Self-disclosure is a simple (at least on the surface) approach to communication that involves sharing information about yourself, history, present, emotions and thoughts. Originated and explained by Sidney Jourard, a Humanistic Psychologist, this simple approach, at least used skillfully, can improve intimacy, rapport in face to face communication, and even improve public speaking and connecting with groups.
The concept is very simple. When you share information about yourself, you allow yourself to be “seen”, and it’s easier for people to relate to you as a real human being, with faults and strengths, and with thoughts and emotions. And, when people see you as human (and not someone easily depersonalized) communication, and relationships improve.
It’s important to know that self-disclosure doesn’t involve “dumping” everything about yourself on everyone from close friends to complete strangers. Obviously self-disclosure needs to happen in context, be appropriate for the particular relationships.
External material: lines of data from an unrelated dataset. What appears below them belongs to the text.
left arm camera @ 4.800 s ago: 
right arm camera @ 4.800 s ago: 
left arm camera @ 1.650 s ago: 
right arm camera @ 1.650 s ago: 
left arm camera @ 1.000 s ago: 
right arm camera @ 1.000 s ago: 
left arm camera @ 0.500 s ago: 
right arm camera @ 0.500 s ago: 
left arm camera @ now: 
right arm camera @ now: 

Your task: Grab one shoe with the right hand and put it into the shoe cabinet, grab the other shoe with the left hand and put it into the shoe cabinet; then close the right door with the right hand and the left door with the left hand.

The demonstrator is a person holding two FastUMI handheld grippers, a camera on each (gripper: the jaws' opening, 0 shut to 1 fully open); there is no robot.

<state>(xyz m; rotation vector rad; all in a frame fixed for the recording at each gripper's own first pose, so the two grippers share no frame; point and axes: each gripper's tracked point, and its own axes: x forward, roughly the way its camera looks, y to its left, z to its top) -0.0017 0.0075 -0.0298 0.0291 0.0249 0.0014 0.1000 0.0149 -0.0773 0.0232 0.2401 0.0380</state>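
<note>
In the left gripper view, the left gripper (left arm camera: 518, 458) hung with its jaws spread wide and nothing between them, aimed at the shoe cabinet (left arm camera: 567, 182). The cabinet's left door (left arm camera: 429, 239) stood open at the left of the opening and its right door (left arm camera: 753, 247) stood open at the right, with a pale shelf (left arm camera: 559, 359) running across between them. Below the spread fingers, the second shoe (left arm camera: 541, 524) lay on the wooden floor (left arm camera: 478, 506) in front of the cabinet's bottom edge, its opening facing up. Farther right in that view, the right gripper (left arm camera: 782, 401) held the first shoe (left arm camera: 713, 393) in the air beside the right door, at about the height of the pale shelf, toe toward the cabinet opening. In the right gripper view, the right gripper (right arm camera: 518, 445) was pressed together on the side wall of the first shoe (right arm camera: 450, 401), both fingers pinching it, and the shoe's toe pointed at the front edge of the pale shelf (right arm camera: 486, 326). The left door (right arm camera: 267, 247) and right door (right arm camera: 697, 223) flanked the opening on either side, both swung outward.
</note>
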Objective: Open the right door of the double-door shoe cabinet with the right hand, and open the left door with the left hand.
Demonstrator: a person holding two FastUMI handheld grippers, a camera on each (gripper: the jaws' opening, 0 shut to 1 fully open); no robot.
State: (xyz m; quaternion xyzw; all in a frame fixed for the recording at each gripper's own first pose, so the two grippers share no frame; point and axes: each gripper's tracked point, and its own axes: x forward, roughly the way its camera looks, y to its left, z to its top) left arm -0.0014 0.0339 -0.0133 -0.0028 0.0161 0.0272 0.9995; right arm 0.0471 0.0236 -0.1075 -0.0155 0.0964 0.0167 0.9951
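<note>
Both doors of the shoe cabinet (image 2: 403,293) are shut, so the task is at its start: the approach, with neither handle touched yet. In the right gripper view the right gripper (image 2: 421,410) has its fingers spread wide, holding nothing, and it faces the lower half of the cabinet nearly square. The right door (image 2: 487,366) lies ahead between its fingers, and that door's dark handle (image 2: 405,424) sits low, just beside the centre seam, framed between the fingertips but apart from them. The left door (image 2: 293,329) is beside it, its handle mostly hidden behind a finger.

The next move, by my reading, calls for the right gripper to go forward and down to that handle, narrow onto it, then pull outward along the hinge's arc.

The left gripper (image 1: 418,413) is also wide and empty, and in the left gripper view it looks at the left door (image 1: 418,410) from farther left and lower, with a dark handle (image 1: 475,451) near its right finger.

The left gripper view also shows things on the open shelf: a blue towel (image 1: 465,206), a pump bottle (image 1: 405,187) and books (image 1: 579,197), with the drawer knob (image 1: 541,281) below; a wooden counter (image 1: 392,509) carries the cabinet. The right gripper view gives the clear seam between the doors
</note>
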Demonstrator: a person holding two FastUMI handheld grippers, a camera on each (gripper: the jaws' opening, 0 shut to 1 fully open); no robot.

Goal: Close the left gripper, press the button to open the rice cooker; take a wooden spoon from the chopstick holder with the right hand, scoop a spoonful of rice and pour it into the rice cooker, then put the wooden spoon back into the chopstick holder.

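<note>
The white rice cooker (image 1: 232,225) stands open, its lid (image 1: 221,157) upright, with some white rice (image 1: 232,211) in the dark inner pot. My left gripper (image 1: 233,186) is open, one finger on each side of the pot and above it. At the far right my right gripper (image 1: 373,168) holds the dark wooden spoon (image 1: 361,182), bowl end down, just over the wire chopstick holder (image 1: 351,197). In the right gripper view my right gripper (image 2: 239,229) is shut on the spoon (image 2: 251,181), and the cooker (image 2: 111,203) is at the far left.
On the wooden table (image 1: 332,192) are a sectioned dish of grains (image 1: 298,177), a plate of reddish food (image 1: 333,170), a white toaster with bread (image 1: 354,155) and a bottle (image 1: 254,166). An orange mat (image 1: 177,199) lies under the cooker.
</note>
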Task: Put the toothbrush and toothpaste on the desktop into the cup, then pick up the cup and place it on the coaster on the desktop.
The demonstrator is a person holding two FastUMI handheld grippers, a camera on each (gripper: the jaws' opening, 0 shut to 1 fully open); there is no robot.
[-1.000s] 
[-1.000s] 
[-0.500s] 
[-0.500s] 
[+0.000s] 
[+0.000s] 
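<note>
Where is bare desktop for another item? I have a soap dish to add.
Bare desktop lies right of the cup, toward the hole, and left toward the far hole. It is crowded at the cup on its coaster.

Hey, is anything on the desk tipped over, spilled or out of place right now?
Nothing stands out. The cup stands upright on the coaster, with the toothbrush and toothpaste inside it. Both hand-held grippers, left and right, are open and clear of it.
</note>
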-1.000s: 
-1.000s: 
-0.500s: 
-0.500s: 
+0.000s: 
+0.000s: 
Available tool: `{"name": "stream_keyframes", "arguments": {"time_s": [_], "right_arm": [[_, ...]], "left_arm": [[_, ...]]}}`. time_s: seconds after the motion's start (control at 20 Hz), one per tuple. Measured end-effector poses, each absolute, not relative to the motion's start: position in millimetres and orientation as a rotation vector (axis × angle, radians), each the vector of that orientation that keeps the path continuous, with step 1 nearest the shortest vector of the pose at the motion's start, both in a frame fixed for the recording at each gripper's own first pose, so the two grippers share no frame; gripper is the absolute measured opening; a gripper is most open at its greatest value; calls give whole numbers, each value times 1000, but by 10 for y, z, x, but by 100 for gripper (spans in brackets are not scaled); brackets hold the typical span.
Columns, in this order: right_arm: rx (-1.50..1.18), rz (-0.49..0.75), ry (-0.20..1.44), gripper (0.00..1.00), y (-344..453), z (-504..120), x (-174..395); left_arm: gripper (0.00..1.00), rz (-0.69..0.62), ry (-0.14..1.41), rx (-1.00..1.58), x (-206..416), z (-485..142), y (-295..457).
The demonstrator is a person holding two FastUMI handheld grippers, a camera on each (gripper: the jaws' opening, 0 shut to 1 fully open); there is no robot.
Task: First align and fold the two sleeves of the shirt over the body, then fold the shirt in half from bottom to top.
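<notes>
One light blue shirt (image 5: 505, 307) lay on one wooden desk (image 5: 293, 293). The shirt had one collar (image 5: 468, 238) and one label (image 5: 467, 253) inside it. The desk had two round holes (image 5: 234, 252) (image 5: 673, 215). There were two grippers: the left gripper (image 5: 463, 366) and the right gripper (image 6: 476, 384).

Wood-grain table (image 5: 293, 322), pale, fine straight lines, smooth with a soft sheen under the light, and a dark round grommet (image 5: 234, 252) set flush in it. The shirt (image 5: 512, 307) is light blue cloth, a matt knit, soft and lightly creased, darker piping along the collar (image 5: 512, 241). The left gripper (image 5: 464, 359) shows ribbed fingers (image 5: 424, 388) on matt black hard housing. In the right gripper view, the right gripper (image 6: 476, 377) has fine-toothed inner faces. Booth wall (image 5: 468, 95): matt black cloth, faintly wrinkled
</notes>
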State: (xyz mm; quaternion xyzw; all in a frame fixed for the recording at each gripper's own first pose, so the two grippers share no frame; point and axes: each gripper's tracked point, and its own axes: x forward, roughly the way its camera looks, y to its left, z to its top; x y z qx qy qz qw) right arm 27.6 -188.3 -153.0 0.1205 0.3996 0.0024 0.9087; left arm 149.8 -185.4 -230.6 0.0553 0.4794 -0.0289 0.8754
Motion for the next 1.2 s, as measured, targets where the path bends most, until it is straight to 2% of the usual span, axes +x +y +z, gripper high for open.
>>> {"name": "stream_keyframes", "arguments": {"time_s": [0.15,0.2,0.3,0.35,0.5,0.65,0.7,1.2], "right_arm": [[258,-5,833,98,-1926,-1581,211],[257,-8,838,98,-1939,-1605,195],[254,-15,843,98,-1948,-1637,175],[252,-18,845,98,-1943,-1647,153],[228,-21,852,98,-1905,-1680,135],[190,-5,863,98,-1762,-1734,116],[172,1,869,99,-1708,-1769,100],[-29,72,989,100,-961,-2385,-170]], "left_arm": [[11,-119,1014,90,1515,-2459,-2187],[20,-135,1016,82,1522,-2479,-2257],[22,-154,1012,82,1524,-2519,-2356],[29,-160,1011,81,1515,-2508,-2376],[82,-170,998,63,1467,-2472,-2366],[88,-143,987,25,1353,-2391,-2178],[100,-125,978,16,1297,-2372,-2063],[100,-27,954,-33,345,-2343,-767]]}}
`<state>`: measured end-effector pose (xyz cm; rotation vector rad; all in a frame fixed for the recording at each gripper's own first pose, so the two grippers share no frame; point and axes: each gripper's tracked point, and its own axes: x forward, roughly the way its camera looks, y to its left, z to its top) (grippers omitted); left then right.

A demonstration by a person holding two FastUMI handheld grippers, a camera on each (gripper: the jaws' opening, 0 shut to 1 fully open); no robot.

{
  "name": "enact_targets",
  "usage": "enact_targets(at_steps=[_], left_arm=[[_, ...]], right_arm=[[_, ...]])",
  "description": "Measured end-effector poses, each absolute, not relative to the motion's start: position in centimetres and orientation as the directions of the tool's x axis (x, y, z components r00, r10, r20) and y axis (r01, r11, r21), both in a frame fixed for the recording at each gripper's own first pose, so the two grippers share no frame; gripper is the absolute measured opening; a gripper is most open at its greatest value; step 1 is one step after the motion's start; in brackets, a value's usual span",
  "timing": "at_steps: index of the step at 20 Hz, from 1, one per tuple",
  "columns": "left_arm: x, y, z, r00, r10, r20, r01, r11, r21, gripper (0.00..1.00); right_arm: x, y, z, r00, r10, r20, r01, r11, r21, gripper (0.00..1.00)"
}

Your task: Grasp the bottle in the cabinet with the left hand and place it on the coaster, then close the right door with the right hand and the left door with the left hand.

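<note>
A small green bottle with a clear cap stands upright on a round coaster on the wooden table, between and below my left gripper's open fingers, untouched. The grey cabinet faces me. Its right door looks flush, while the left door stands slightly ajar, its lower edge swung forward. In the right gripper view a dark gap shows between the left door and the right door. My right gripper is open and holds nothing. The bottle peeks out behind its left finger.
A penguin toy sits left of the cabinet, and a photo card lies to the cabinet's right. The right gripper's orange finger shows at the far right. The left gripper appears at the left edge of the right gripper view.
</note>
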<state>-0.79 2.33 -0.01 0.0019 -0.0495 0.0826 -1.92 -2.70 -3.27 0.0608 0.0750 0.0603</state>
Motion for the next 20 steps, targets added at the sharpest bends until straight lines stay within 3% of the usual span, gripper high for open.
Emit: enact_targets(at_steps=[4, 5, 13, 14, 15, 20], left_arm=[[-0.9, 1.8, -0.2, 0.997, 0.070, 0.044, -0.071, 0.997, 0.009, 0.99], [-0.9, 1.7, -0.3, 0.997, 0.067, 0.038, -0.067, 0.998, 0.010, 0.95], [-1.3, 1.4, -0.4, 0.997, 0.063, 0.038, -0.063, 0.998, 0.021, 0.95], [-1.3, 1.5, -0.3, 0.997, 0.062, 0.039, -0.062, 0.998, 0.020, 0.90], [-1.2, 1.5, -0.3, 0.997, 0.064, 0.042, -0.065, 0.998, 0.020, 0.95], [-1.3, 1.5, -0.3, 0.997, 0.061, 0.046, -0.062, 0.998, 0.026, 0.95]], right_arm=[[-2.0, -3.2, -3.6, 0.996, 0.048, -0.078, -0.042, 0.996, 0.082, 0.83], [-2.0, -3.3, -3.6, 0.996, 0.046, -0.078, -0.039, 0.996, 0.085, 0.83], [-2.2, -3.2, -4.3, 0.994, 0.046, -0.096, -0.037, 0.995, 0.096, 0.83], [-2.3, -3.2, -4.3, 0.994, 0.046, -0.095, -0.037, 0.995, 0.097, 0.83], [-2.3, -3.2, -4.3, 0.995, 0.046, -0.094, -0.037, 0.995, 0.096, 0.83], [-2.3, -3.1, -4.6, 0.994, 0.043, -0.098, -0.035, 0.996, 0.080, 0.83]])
While self-disclosure is important, remember that communication means sharing of information from both sides, and if you are inundating the other person with too much information about yourself, or information they really have no interest in, then the whole thing is going to backfire, because you will appear selfish and self-centered.
When speaking to groups (keynotes, meetings, speeches, public speaking), it’s always a good tactic to share a little of yourself as a person, so you can overcome personalization barriers to group communication. Often the best way to self-disclose in groups is to tell a real personal story that is relevant to the reason why the group is meeting. That’s much better than opening up with a stale joke.